**DATASET CONTENT**:
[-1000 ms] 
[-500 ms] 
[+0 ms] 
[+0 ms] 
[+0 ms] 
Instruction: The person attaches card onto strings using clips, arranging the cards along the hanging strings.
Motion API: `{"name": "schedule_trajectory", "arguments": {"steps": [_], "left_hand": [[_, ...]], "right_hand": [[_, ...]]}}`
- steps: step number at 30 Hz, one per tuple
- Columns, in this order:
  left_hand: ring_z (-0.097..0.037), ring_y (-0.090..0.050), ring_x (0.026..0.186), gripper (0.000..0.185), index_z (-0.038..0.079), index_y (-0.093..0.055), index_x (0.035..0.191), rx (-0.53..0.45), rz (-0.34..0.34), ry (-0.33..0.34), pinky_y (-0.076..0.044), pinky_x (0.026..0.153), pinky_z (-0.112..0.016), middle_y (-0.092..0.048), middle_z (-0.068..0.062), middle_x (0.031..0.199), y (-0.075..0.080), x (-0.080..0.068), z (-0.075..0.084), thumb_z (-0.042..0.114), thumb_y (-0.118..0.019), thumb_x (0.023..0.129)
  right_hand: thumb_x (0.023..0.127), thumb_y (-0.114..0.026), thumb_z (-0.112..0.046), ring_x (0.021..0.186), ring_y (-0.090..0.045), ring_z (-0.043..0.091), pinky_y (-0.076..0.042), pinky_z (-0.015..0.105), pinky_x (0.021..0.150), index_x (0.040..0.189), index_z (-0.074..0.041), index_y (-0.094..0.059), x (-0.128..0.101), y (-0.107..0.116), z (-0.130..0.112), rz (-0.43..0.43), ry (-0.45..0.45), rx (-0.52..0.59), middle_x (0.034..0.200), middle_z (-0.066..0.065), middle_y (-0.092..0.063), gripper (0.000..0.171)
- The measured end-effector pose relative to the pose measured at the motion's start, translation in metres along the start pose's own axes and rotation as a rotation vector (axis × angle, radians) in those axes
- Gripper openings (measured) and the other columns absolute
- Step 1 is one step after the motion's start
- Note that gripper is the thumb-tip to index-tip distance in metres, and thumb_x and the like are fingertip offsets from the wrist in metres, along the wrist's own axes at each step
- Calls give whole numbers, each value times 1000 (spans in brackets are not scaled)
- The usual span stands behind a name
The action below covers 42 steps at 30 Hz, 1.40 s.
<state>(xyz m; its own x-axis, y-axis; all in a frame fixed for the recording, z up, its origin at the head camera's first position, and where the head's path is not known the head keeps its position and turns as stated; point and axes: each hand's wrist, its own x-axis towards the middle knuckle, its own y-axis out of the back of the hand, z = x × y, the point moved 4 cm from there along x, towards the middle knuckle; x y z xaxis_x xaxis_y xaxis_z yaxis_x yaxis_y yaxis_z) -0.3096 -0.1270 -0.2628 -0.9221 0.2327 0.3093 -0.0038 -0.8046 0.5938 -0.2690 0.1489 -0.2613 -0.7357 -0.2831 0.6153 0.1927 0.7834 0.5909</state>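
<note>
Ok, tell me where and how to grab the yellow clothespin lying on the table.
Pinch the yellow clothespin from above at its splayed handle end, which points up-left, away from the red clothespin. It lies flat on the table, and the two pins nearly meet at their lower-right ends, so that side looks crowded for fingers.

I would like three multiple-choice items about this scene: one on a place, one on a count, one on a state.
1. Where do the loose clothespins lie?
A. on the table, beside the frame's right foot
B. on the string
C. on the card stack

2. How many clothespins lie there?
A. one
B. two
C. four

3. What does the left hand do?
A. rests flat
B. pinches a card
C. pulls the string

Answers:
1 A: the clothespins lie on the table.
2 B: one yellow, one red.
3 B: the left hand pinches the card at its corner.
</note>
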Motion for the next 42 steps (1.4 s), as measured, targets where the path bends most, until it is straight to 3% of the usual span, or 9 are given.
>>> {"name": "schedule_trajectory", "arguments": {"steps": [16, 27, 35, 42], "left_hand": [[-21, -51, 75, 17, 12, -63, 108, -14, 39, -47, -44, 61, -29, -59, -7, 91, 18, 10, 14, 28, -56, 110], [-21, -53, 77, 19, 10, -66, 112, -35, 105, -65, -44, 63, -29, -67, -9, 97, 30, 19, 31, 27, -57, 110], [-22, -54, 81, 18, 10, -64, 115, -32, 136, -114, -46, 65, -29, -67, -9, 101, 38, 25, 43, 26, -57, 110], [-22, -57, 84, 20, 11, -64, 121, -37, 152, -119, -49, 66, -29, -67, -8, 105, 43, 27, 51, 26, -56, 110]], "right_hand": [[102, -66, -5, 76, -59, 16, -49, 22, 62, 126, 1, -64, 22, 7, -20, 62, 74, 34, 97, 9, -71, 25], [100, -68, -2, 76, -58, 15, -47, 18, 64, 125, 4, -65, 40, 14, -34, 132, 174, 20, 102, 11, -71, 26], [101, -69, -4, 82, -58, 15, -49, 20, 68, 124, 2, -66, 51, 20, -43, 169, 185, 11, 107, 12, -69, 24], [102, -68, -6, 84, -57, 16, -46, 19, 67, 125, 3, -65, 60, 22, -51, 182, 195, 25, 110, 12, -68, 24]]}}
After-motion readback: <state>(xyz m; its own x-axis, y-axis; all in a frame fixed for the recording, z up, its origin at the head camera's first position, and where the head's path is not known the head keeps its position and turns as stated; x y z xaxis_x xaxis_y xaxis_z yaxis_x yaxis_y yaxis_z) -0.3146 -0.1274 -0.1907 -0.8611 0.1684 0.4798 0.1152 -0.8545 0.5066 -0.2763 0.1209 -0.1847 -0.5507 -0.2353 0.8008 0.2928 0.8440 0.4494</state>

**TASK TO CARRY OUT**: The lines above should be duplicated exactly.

**ANSWER TO THIS PROBLEM**:
[-1000 ms] 
[-500 ms] 
[+0 ms] 
[+0 ms] 
[+0 ms] 
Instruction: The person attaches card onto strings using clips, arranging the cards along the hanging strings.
Motion API: `{"name": "schedule_trajectory", "arguments": {"steps": [_], "left_hand": [[_, ...]], "right_hand": [[_, ...]]}}`
- steps: step number at 30 Hz, one per tuple
- Columns, in this order:
  left_hand: ring_z (-0.097..0.037), ring_y (-0.090..0.050), ring_x (0.026..0.186), gripper (0.000..0.185), index_z (-0.038..0.079), index_y (-0.093..0.055), index_x (0.035..0.191), rx (-0.53..0.45), rz (-0.34..0.34), ry (-0.33..0.34), pinky_y (-0.076..0.044), pinky_x (0.026..0.153), pinky_z (-0.112..0.016), middle_y (-0.092..0.048), middle_z (-0.068..0.062), middle_x (0.031..0.199), y (-0.075..0.080), x (-0.080..0.068), z (-0.075..0.084), thumb_z (-0.042..0.114), thumb_y (-0.118..0.019), thumb_x (0.023..0.129)
  right_hand: thumb_x (0.023..0.127), thumb_y (-0.114..0.026), thumb_z (-0.112..0.046), ring_x (0.021..0.186), ring_y (-0.090..0.045), ring_z (-0.043..0.091), pinky_y (-0.076..0.042), pinky_z (-0.015..0.105), pinky_x (0.021..0.150), index_x (0.040..0.189), index_z (-0.074..0.041), index_y (-0.094..0.059), x (-0.128..0.101), y (-0.107..0.116), z (-0.130..0.112), rz (-0.43..0.43), ry (-0.45..0.45), rx (-0.52..0.59), middle_x (0.034..0.200), middle_z (-0.066..0.065), middle_y (-0.092..0.063), gripper (0.000..0.171)
- The measured end-effector pose relative to the pose measured at the motion's start, translation in metres along the start pose's own axes and rotation as a rotation vector (axis × angle, radians) in those axes
- Gripper openings (measured) and the other columns absolute
- Step 1 is one step after the motion's start
- Note that gripper is the thumb-tip to index-tip distance in metres, and thumb_x and the like are fingertip offsets from the wrist in metres, along the wrist's own axes at each step
- Calls give whole numbers, each value times 1000 (spans in brackets are not scaled)
- The usual span stands behind a name
The action below covers 42 steps at 30 Hz, 1.40 s.
<state>(xyz m; its own x-axis, y-axis; all in a frame fixed for the recording, z up, its origin at the head camera's first position, and where the head's path is not known the head keeps its position and turns as stated; point and axes: each hand's wrist, its own x-axis towards the middle knuckle, its own y-axis out of the back of the hand, z = x × y, the point moved 4 cm from there along x, towards the middle knuckle; x y z xaxis_x xaxis_y xaxis_z yaxis_x yaxis_y yaxis_z) -0.3096 -0.1270 -0.2628 -0.9221 0.2327 0.3093 -0.0038 -0.8046 0.5938 -0.2690 0.1489 -0.2613 -0.7357 -0.2831 0.6153 0.1927 0.7834 0.5909</state>
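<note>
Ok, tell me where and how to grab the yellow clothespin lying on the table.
Pinch the yellow clothespin from above at its splayed handle end, which points up-left, away from the red clothespin. It lies flat on the table, and the two pins nearly meet at their lower-right ends, so that side looks crowded for fingers.

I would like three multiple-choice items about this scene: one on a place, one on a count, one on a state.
1. Where do the loose clothespins lie?
A. on the table, beside the frame's right foot
B. on the string
C. on the card stack

2. How many clothespins lie there?
A. one
B. two
C. four

3. What does the left hand do?
A. rests flat
B. pinches a card
C. pulls the string

Answers:
1 A: the clothespins lie on the table.
2 B: one yellow, one red.
3 B: the left hand pinches the card at its corner.
</note>
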Motion for the next 42 steps (1.4 s), as measured, targets where the path bends most, until it is straight to 3% of the usual span, or 9 are given.
>>> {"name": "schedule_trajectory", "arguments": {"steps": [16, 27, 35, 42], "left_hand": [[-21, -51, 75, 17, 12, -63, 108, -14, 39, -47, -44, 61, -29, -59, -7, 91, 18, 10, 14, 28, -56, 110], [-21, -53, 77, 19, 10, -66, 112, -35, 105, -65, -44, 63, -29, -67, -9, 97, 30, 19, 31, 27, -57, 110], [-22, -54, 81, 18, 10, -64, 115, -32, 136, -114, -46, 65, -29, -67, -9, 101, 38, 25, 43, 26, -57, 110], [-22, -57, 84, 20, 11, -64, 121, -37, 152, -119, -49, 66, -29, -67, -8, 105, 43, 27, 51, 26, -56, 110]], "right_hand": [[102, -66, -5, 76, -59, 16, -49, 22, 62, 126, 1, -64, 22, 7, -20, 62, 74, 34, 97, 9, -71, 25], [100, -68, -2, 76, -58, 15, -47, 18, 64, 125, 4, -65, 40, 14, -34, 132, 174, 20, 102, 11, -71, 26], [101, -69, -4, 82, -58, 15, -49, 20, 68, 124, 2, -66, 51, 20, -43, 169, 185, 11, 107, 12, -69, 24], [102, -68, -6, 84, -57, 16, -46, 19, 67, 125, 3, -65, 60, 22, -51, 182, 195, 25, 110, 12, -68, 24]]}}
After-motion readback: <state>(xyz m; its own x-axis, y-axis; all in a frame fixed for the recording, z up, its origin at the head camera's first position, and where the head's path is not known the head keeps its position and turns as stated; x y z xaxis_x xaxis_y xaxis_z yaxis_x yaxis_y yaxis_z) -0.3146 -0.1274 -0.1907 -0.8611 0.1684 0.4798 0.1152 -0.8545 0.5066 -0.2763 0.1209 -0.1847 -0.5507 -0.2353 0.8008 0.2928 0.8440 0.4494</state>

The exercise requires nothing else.